What the task asks: Beneath this task are records; tally the lines in them that contain "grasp" and report only the number.

Start of Block

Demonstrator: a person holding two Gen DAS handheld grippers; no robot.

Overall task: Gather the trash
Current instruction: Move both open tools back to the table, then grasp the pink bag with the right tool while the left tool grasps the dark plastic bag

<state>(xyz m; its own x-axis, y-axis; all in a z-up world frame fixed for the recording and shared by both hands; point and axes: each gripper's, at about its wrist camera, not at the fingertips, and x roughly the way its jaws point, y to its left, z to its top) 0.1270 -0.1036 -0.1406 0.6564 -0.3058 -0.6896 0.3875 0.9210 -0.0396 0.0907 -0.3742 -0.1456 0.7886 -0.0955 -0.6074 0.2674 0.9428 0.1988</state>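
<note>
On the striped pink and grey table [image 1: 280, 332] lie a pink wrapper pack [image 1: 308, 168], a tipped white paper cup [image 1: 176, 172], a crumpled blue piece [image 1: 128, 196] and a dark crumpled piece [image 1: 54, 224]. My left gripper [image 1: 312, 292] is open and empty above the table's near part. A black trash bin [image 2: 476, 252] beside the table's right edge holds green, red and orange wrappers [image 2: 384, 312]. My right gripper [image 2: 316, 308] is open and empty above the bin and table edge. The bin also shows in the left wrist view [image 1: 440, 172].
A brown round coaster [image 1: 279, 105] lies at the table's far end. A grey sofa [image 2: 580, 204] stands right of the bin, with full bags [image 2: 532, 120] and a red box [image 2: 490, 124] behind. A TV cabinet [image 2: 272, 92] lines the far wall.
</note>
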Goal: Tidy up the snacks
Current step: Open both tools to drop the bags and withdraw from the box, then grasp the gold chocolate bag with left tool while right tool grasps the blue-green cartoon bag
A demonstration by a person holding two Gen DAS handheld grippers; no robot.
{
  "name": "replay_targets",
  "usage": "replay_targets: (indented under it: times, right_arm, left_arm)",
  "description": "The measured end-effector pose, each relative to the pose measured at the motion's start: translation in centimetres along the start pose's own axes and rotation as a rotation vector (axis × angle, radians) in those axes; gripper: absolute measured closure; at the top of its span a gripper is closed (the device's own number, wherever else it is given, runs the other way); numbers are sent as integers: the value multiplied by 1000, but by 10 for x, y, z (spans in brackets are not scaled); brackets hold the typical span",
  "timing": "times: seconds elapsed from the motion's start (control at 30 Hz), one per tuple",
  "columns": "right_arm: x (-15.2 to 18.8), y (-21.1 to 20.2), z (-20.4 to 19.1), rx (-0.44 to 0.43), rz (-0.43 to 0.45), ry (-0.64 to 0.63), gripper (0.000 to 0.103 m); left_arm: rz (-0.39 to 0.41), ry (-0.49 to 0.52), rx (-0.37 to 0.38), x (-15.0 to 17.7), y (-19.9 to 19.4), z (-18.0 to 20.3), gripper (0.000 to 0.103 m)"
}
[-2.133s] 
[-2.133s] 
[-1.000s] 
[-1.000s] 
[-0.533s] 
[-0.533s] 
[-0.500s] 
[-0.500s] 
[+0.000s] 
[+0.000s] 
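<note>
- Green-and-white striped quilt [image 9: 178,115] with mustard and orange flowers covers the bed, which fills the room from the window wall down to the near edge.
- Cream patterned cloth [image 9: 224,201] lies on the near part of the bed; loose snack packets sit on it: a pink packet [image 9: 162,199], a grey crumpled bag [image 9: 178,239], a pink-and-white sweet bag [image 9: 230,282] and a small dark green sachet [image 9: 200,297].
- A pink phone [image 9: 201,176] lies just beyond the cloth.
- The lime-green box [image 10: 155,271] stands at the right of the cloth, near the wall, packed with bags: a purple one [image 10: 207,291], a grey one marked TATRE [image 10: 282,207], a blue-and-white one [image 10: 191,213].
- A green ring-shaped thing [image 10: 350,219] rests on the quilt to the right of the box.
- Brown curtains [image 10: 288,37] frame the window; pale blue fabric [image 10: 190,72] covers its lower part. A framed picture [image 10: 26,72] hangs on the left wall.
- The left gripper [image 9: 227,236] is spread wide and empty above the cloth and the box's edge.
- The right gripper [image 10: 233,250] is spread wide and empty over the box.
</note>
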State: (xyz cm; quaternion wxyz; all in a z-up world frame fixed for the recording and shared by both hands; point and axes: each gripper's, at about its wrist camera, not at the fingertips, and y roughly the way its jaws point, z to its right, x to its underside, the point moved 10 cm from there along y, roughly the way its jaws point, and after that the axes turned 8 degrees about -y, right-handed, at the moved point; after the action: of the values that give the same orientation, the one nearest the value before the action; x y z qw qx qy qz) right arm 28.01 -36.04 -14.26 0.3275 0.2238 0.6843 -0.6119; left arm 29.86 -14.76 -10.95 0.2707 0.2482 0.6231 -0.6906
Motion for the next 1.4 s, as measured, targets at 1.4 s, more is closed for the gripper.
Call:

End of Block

Output of the exercise: 2